В-третьих, в фильме подчас используются достаточно вульгарные выражения, что нарушает буддийское учение о праведной речи. Праведная речь – одна из ступеней Восьмеричного пути, который необходимо пройти, чтобы освободиться от страданий. Средний палец агенту Смиту, возможно, заслужит пару бонусных очков у массовой аудитории, но такие дешевые уловки обесценивают более серьезное наполнение фильма.

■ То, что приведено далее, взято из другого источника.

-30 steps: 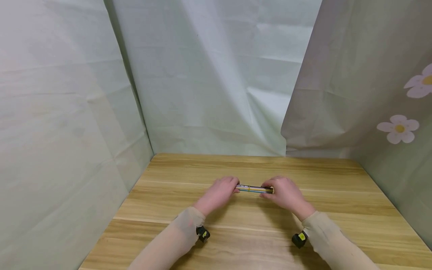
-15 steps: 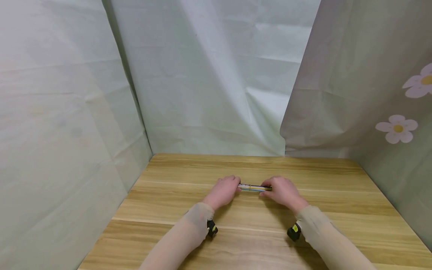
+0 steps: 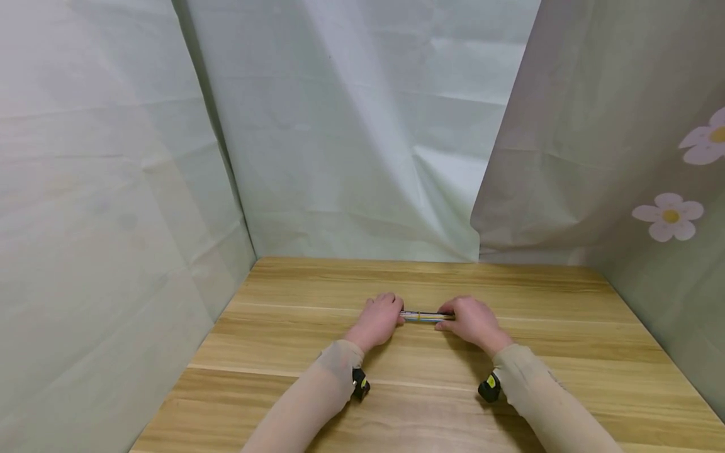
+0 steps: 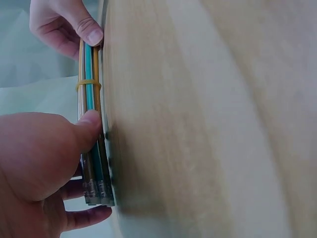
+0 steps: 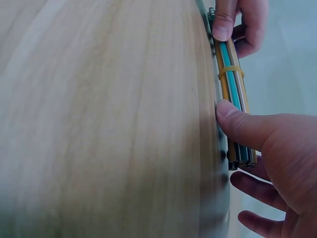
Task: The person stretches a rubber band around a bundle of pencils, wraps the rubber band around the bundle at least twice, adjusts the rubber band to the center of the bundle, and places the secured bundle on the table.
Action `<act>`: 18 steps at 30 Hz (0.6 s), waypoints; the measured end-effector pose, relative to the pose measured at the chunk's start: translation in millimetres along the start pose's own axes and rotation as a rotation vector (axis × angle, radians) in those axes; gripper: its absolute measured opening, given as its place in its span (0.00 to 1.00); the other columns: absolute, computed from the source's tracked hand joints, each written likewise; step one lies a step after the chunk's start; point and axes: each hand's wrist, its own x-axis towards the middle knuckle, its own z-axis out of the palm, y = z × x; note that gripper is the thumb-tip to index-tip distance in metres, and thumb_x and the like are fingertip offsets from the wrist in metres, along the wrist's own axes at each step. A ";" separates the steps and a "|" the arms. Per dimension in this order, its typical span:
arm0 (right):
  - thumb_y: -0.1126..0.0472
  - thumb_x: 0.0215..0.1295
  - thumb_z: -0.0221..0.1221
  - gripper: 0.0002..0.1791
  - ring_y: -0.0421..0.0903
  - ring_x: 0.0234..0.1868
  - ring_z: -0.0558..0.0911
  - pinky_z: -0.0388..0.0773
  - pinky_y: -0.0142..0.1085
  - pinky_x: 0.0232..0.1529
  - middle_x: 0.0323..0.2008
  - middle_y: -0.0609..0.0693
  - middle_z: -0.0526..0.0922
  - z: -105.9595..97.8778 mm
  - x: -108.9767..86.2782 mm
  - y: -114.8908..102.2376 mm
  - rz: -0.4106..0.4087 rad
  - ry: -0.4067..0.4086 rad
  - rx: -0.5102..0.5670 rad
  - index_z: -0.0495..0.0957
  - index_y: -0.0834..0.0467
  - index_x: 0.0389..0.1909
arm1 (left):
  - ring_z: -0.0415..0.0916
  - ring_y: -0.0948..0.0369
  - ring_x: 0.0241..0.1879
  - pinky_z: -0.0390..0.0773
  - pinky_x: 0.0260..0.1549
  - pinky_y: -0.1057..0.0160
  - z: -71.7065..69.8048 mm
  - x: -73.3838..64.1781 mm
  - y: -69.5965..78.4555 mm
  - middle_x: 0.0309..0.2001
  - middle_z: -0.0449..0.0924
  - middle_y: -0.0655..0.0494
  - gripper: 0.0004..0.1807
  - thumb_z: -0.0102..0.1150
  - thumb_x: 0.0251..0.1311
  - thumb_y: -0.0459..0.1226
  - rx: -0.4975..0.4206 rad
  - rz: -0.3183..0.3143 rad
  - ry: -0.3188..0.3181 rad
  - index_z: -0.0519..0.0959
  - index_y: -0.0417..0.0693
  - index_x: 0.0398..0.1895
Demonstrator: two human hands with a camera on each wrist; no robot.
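A slim bundle of coloured pencils (image 3: pixel 421 316) lies crosswise, held between both hands over the wooden table. Round its middle runs a yellow rubber band (image 4: pixel 88 84). My left hand (image 3: pixel 376 319) grips the left end, the thumb pressing on a teal pencil and the fingers behind. My right hand (image 3: pixel 474 322) pinches the other end with its thumb on the near side; its lower fingers stand away from the pencils in the right wrist view. Flat pencil ends (image 5: pixel 241 163) stick out past the right thumb. At the left end, metallic-looking tips (image 4: pixel 96 196) show beside the left fingers.
The wood-grain table (image 3: pixel 317 283) reaches back to a pale cloth wall (image 3: pixel 351 157). Another cloth wall (image 3: pixel 113 220) borders the left side, and a flower-printed curtain (image 3: pixel 566 157) hangs at the right. Small black cameras sit on both wrists.
My left hand and forearm have shifted slightly right, and the right forearm slightly left. Both hands keep hold of the pencil bundle, which stays almost in place.
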 end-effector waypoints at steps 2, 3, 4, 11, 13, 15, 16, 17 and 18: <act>0.47 0.59 0.79 0.15 0.46 0.40 0.85 0.82 0.49 0.42 0.38 0.43 0.88 1.0 0.0 0.1 -0.001 -0.007 0.000 0.91 0.49 0.41 | 0.78 0.53 0.54 0.79 0.52 0.48 1.4 -0.1 -0.9 0.50 0.80 0.53 0.15 0.61 0.78 0.49 0.006 0.002 0.004 0.80 0.50 0.54; 0.47 0.59 0.79 0.15 0.46 0.41 0.84 0.82 0.49 0.43 0.38 0.43 0.87 1.1 0.1 0.3 0.003 -0.011 0.001 0.91 0.49 0.42 | 0.77 0.53 0.55 0.79 0.52 0.48 1.7 -0.2 -1.4 0.50 0.79 0.53 0.15 0.62 0.77 0.49 0.006 0.001 0.001 0.80 0.50 0.55; 0.47 0.59 0.79 0.15 0.45 0.41 0.84 0.81 0.49 0.43 0.38 0.43 0.87 1.3 0.1 0.4 0.007 -0.018 0.005 0.91 0.49 0.42 | 0.77 0.53 0.55 0.79 0.51 0.48 1.7 -0.4 -1.8 0.51 0.79 0.53 0.16 0.63 0.76 0.50 0.004 0.001 0.002 0.80 0.50 0.55; 0.47 0.60 0.79 0.17 0.45 0.41 0.84 0.82 0.49 0.45 0.39 0.43 0.86 2.0 0.4 1.2 -0.001 -0.024 0.011 0.91 0.51 0.45 | 0.76 0.52 0.57 0.78 0.54 0.47 -2.7 -4.1 -4.0 0.54 0.79 0.50 0.21 0.65 0.75 0.51 -0.027 -0.007 -0.025 0.79 0.48 0.59; 0.47 0.60 0.79 0.17 0.45 0.41 0.84 0.82 0.49 0.45 0.39 0.43 0.86 1.7 0.2 0.8 -0.003 -0.027 0.018 0.91 0.51 0.45 | 0.76 0.51 0.57 0.78 0.54 0.47 -3.7 -4.5 -4.8 0.55 0.79 0.50 0.21 0.64 0.75 0.51 -0.029 -0.008 -0.033 0.79 0.48 0.60; 0.48 0.60 0.79 0.17 0.45 0.41 0.84 0.82 0.49 0.44 0.39 0.43 0.86 1.4 -0.2 0.3 -0.007 -0.030 0.021 0.91 0.52 0.45 | 0.76 0.51 0.57 0.78 0.54 0.47 -4.4 -4.5 -5.8 0.55 0.79 0.50 0.22 0.64 0.75 0.51 -0.026 -0.010 -0.040 0.79 0.48 0.61; 0.48 0.60 0.79 0.17 0.45 0.41 0.84 0.82 0.49 0.44 0.39 0.43 0.86 1.2 -0.4 0.3 -0.009 -0.032 0.021 0.91 0.52 0.45 | 0.76 0.51 0.58 0.78 0.54 0.47 -4.6 -4.5 -6.3 0.56 0.79 0.50 0.23 0.64 0.75 0.52 -0.024 -0.012 -0.043 0.79 0.48 0.62; 0.48 0.60 0.79 0.17 0.45 0.41 0.84 0.82 0.49 0.45 0.39 0.43 0.86 1.1 -0.6 0.1 -0.010 -0.032 0.022 0.91 0.52 0.45 | 0.76 0.51 0.58 0.78 0.55 0.47 -5.0 -4.5 -6.8 0.56 0.79 0.50 0.23 0.64 0.75 0.52 -0.024 -0.014 -0.046 0.79 0.48 0.63; 0.48 0.61 0.78 0.17 0.46 0.42 0.84 0.82 0.49 0.46 0.39 0.43 0.86 1.0 -0.7 0.3 -0.006 -0.035 0.024 0.91 0.52 0.46 | 0.76 0.51 0.59 0.78 0.55 0.46 -5.3 -4.6 -7.3 0.57 0.79 0.50 0.24 0.64 0.75 0.52 -0.024 -0.016 -0.050 0.78 0.48 0.63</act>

На подобные нюансы можно закрыть глаза, вспомнив присущую буддизму адаптивность к окружающей среде. Именно благодаря ей китайский буддизм так отличается от первоначального индийского. В смысле адаптивности можно выделить даже такие ответвления, как японский буддизм и американский буддизм. Учитывая тягу американской культуры к физическому насилию, этот пункт можно списать на особенности американского буддизма, но я с этим не согласен. Независимо от того, как различные культуры адаптировали буддизм под свои нужды, он остается буддизмом только в меру соответствия первоисточнику. Буддизм по сути своей всегда будет против насилия и преднамеренного применения ненужной жестокости – и за освобождение от страданий.

Наконец, фильм ожидаемо должен создать впечатление, что люди – особенные существа, в корне отличающиеся от искусственного интеллекта и «разумных программ». Мы находим утешение в своем превосходстве над машинами. Но выделяемся ли мы среди всех живых организмов? Буддизм учит, что все живые существа заслуживают уважения и обладают природой Будды. То, что в фильме агенты описываются как «разумные программы», поднимает интересный вопрос о различиях между понятиями «существа» и «программы». Но буддистское зеркало не делает различия между людьми и любыми другими разумными существами.

«Матрица» – не на 100 % буддистский фильм, но он таким и не задумывался. Создатели «Матрицы» талантливо сочетают философские и религиозные элементы западных и восточных культур, метафоры и христианские мотивы, платонизм, буддизм, и помещают все это в контекст современного развития технологий. Безусловно, это классика научной фантастики. Сочетание проработанного сценария с высококачественным захватывающим визуальным рядом гениально работает на передачу глубокой, но зачастую неуловимой буддистской идеи освобождения. «Матрица» заставляет нас размышлять (и не размышлять) о том, где же мы обычно живем – в своей голове. Взглянув в зеркало в следующий раз, мы зададимся вопросом: кого или что мы наблюдаем?